What to do: Would you transcribe the listing exactly as it stands, minus any images?

Exercise data:
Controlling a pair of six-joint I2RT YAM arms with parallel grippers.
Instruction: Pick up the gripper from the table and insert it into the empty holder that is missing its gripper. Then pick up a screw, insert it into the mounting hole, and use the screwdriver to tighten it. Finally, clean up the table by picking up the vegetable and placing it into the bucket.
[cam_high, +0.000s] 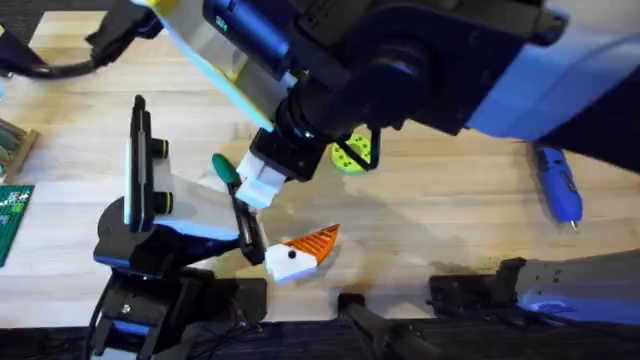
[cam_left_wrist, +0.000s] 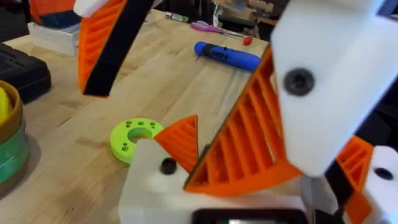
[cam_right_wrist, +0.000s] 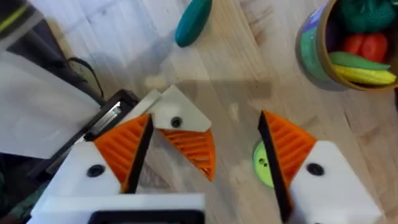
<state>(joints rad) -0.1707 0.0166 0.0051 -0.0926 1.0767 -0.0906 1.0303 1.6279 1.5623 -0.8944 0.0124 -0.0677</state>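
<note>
My right gripper (cam_right_wrist: 205, 118) hangs open over the table (cam_high: 440, 215). One orange ribbed finger (cam_right_wrist: 186, 140) of my left gripper lies between its fingers, on a white block. My left gripper (cam_left_wrist: 273, 130) is open too, with one right-arm finger (cam_left_wrist: 261, 143) between its own fingers and nothing held. The blue screwdriver (cam_high: 558, 185) lies at the right. A green vegetable (cam_high: 225, 168) lies beside the right gripper (cam_high: 262, 178). The yellow bucket (cam_right_wrist: 311, 46) with a green band holds several vegetables. The loose gripper, the empty holder and the screw are out of view.
A bright-green disc with holes (cam_high: 350, 155) lies just beyond the two grippers. A black case (cam_left_wrist: 22, 71) sits behind the bucket (cam_left_wrist: 13, 152). A green circuit board (cam_high: 12, 220) lies at the left edge. The right arm hangs large and dark across the upper table.
</note>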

Solved exercise:
Controlling a pair of six-joint I2RT YAM arms with parallel grippers.
Instruction: Pick up the gripper from the table and insert it into the empty holder that is missing its gripper. Then pick up a screw, insert it into the mounting hole, and use the screwdriver to tighten it. Finally, clean up the table by picking up the vegetable and placing it into the bucket.
[cam_high, +0.000s] 
[cam_left_wrist, +0.000s] 
[cam_right_wrist, +0.000s] 
<state>(joints rad) -0.1707 0.0166 0.0051 -0.0926 1.0767 -0.0906 1.0303 1.6279 1.5623 -0.8944 0.0124 -0.0677</state>
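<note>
My right gripper (cam_right_wrist: 205, 118) hangs open over the table (cam_high: 440, 215). One orange ribbed finger (cam_right_wrist: 186, 140) of my left gripper lies between its fingers, on a white block. My left gripper (cam_left_wrist: 273, 130) is open too, with one right-arm finger (cam_left_wrist: 261, 143) between its own fingers and nothing held. The blue screwdriver (cam_high: 558, 185) lies at the right. A green vegetable (cam_high: 225, 168) lies beside the right gripper (cam_high: 262, 178). The yellow bucket (cam_right_wrist: 311, 46) with a green band holds several vegetables. The loose gripper, the empty holder and the screw are out of view.
A bright-green disc with holes (cam_high: 350, 155) lies just beyond the two grippers. A black case (cam_left_wrist: 22, 71) sits behind the bucket (cam_left_wrist: 13, 152). A green circuit board (cam_high: 12, 220) lies at the left edge. The right arm hangs large and dark across the upper table.
</note>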

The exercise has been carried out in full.